The news that Spandau Ballet (who I hadn’t realised were back together) have split up again reminded me of a photo from Q magazine in c. 1990 of bandleader Tony Hadley in the company of two female fans. It accompanied one of those deeply sardonic interviews conducted by Tom Hibbert, erstwhile Smash Hits snarkist extraordinaire. Hadley was flanked by two middle-aged women for whom the encounter clearly represented the highlight of their lives, the realisation of a decade-long dream, because the expressions on their faces were flushed with unadulterated joy. It was, however, not a flattering photo of any of the three subjects. Hadley’s face didn’t express any enjoyment whatsoever but was that of a man imprisoned in anguish. In front of him stood a pint glass which was distinctly half-empty; he looked like a man who’d just had explained to him that he was Tony Hadley and that the year was 1990.
Thinking of that photo put me in mind of a story about a young girl from Glasgow who was obsessed with Abba. As far back as anyone could remember (this was the late 1970s), her bedroom walls had been festooned with images of Anni-Frid, Benny, Bjorn, and Agnetha (her favourite). When the news broke in mid-1979 that her idols would be visiting her hometown, her screaming was so loud it brought people running in from the neighbouring close to find out what was wrong. In the weeks leading up to the concert she was uncontrollable, talking nonstop about which songs they would play (her favourite was, naturally, ‘Dancing Queen’) and what the girls would be wearing. She didn’t sleep for a full week before the day of the gig.
It finally came: November 13th 1979. The concert was everything that she had dreamed of. It wasn’t just Agnetha’s outfit that sparkled: the whole night, inside and outside the Apollo Theatre, was filled with glitter. They started with Voulez Vous (the title track of their latest album, which she’d loved so much she’d almost worn through) and included so many of her favourite songs she felt like she would burst with joy: I Have A Dream, S.O.S., Take A Chance On Me…. Between tracks she and her friends tried hard to catch their breath and remind each other what songs they’d already done so that they could capture every moment to relive later, but then the opening bars of the next song would sweep in and they’d be off, dancing and bawling their hearts out. Summer Nights City, Does Your Mother Know, and then, just when she was starting to feel scared that they’d miss it out for some reason and that The Way That Old Friends Do would be their very last song, that ecstatic piano riff that sent her soaring above the crowd like an angel, so high up in the rafters, having the time of her fucking life, that she then spent the whole of the final number (Waterloo) in floods of tears, her mates trying to console her at the same time as dancing for all they were worth…the last words Benny said from the stage were “We love you, Glasgow!”.
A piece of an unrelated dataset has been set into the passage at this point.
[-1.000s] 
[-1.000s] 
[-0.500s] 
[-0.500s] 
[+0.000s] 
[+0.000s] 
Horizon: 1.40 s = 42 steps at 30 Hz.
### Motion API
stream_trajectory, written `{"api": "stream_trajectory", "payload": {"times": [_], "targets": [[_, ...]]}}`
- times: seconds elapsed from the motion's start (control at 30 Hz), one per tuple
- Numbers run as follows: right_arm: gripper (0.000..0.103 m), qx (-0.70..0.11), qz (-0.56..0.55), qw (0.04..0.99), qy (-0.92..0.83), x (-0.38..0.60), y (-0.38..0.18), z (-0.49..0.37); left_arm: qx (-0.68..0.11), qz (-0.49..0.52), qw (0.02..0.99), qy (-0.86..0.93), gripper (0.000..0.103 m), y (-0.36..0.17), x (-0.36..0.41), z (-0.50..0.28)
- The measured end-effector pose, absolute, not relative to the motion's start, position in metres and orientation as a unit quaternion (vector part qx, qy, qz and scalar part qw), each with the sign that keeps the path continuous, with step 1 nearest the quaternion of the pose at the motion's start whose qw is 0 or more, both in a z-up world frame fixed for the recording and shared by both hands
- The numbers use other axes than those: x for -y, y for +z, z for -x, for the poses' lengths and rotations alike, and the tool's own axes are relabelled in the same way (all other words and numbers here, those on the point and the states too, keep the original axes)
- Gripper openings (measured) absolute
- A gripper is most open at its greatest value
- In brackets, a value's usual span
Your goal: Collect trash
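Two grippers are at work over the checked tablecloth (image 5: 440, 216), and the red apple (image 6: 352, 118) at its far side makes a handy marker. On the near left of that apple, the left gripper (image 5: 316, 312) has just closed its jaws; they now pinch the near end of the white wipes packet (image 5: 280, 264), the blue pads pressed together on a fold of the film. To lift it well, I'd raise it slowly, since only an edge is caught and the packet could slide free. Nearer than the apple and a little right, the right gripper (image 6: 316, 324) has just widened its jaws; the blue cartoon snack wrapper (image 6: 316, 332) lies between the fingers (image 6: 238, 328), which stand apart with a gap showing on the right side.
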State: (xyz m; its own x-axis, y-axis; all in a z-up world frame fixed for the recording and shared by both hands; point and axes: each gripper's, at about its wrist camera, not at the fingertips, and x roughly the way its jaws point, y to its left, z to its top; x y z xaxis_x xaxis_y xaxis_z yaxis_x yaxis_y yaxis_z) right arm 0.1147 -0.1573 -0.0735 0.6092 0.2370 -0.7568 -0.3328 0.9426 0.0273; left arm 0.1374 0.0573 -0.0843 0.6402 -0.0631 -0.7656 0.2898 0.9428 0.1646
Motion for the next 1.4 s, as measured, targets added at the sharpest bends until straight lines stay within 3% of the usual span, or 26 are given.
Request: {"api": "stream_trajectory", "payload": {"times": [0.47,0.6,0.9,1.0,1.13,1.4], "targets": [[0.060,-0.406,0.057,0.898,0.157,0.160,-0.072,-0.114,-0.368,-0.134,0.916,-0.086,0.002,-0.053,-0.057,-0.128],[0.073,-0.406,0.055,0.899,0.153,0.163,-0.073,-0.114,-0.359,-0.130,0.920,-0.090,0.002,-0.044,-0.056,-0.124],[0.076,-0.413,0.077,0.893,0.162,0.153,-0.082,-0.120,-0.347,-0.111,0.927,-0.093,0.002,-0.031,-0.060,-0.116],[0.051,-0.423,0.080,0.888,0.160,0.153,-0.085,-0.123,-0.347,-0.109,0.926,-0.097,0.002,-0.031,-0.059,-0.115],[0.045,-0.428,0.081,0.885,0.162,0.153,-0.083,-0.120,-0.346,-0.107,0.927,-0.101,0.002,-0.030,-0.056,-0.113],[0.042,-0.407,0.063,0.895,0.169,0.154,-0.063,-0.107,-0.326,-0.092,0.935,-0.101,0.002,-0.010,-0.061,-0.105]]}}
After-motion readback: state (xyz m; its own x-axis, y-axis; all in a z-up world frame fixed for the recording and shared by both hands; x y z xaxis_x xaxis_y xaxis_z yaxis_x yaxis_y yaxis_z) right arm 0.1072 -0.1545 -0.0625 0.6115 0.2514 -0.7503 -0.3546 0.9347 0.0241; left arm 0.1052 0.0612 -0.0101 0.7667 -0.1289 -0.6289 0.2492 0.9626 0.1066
Abba, man. We love you. Unforgettable. They floated home, singing and screaming and bawling all the way.
She read all the reviews she could find in the local papers and added them to her collection. In the new year she was suddenly seventeen, just like in the song. Every time she and her friends met they couldn’t stop talking about the concert. Then, in summer, they heard that Abba had a new album coming out, in November, with a single due in July! She counted down the days again, imagining the lyrics and the songs and the photo on the sleeve. She had to wait to get the single as they were away with her gran in bloody Greenock, where there wasn’t even a record shop, but when she managed to get her hands on ‘The Winner Takes It All’ it broke her heart in the sweetest possible way, it made her suddenly feel like an adult. She loved the sorrowful tone, and the fact that at the most intensely tragic moment of the song the backing singers seemed to be singing (she argued about this with her friends) the refrain ‘BIG ONES, SMALL ONES’ felt like the funniest joke she’d ever been told.
She was ill in bed the day the album (‘Super Trouper’) was released. Bloody mumps. Nae bother, because as soon as school was finished for the day her best friend rushed into town, bought the LP and then got the bus to hers, fizzing with excitement. She ran up the stairs and, giggling and shaking like loons, they put the record on the turntable, sat back on her bed and awaited the worst horror of all.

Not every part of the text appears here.